* To do
Wherever the listing has a line with the string "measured", copy that line out.
┌──
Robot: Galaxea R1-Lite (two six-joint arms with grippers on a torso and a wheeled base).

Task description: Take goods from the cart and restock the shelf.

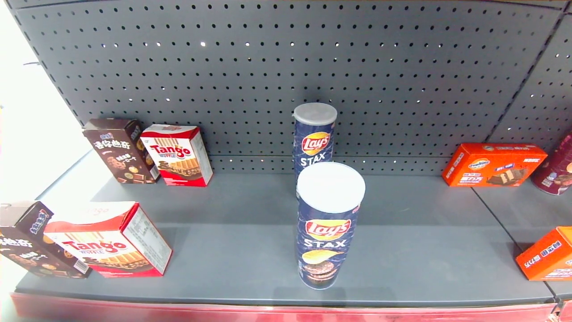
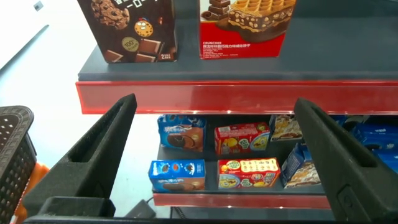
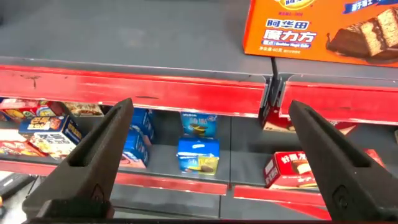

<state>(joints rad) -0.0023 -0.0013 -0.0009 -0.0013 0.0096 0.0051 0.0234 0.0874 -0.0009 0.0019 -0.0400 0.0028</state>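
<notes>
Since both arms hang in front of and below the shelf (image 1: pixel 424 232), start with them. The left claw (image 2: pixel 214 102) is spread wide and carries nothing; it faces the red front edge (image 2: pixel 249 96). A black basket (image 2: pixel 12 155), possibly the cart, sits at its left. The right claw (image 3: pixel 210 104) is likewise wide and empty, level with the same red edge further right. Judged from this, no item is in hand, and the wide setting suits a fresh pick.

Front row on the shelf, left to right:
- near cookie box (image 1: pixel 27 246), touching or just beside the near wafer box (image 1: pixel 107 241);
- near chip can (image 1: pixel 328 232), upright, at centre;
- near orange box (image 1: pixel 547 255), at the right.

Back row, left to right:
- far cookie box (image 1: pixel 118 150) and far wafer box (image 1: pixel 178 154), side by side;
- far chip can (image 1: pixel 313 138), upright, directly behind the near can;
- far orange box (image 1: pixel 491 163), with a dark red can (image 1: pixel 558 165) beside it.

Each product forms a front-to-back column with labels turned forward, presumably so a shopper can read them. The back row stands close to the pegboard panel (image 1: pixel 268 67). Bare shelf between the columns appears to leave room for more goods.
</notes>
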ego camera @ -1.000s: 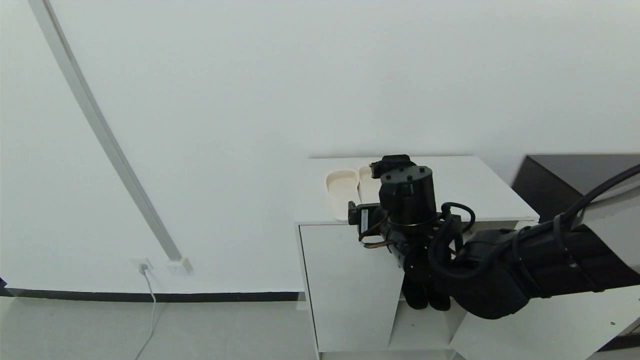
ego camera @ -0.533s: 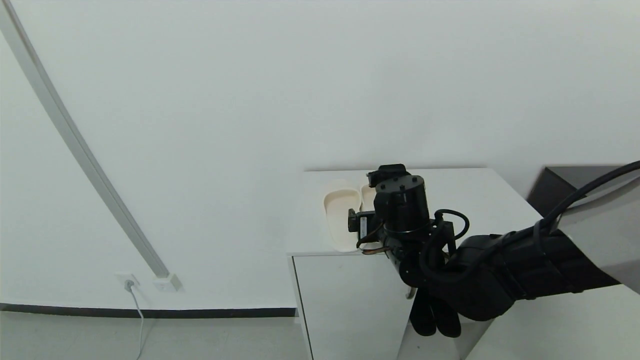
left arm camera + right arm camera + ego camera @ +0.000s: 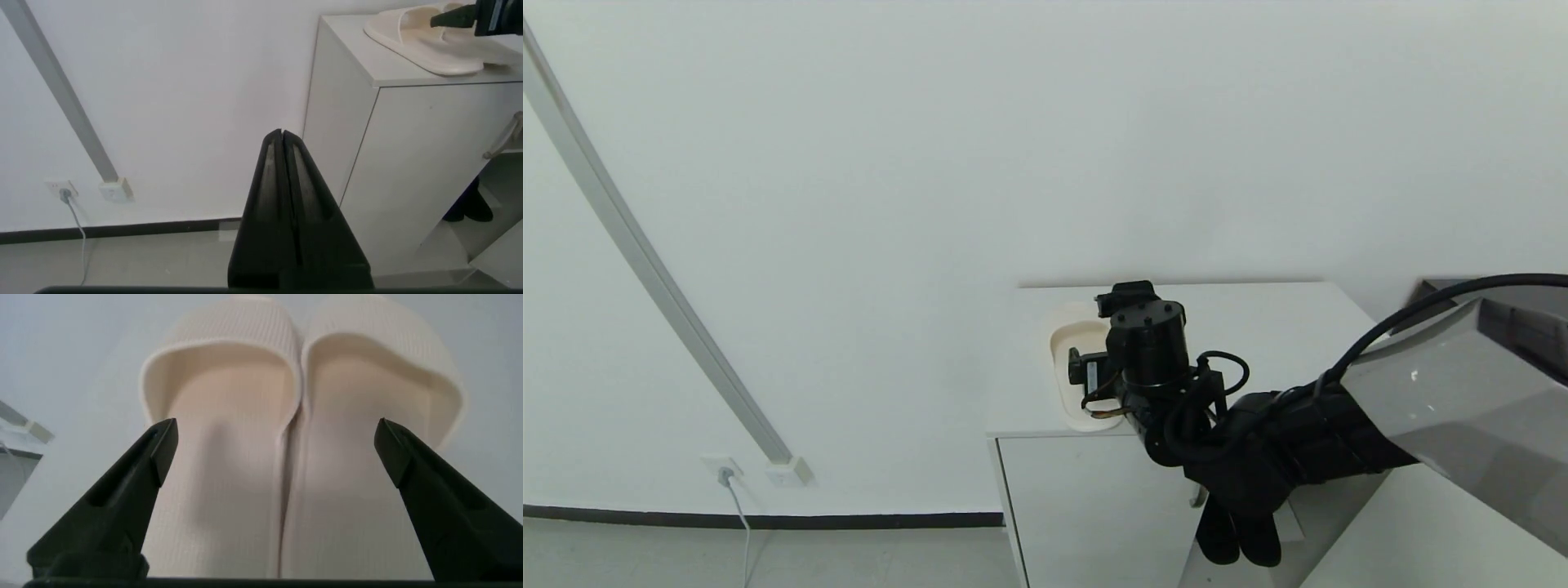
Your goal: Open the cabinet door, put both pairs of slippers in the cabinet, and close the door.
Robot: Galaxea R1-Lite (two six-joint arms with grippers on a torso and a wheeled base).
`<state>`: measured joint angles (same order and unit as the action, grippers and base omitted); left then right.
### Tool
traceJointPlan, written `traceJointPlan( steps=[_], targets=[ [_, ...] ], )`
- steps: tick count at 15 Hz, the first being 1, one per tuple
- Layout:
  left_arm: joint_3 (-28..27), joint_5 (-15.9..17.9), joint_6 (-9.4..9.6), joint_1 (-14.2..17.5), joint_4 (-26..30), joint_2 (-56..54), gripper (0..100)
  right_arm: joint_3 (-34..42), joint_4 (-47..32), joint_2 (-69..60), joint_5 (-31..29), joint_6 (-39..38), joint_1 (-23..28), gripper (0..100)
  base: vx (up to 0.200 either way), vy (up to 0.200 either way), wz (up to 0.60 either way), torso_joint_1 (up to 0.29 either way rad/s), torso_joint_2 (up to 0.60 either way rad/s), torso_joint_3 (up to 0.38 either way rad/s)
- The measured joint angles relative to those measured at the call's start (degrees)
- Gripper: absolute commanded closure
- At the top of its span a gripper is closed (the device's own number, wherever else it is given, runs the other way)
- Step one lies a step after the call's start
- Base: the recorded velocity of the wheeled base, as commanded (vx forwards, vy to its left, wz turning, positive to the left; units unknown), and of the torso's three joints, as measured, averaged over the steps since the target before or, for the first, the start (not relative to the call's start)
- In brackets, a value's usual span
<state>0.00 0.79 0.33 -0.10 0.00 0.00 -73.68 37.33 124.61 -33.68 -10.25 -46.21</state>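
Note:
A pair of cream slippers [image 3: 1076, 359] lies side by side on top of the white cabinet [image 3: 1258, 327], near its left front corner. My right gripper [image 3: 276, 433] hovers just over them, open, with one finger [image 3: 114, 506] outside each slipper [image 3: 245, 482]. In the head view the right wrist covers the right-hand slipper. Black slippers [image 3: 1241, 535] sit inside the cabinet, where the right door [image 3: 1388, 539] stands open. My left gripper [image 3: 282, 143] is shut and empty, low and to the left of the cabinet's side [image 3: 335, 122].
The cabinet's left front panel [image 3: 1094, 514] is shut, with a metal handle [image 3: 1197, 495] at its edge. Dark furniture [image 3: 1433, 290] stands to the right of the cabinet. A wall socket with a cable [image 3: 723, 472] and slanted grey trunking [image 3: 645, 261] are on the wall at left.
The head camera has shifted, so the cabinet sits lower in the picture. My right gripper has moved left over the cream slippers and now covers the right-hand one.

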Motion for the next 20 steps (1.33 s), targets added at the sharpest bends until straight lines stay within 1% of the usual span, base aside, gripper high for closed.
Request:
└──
* Task output
`<state>`: measured joint angles (same order and unit as the action, grippers and base omitted); left then right.
- The measured joint angles relative to those measured at the call's start (degrees)
- Base: the recorded velocity of the wheeled base, as commanded (vx forwards, vy to its left, wz turning, positive to the left; units unknown), and of the torso's three joints, as measured, averaged over the steps since the target before or, for the first, the start (not relative to the call's start)

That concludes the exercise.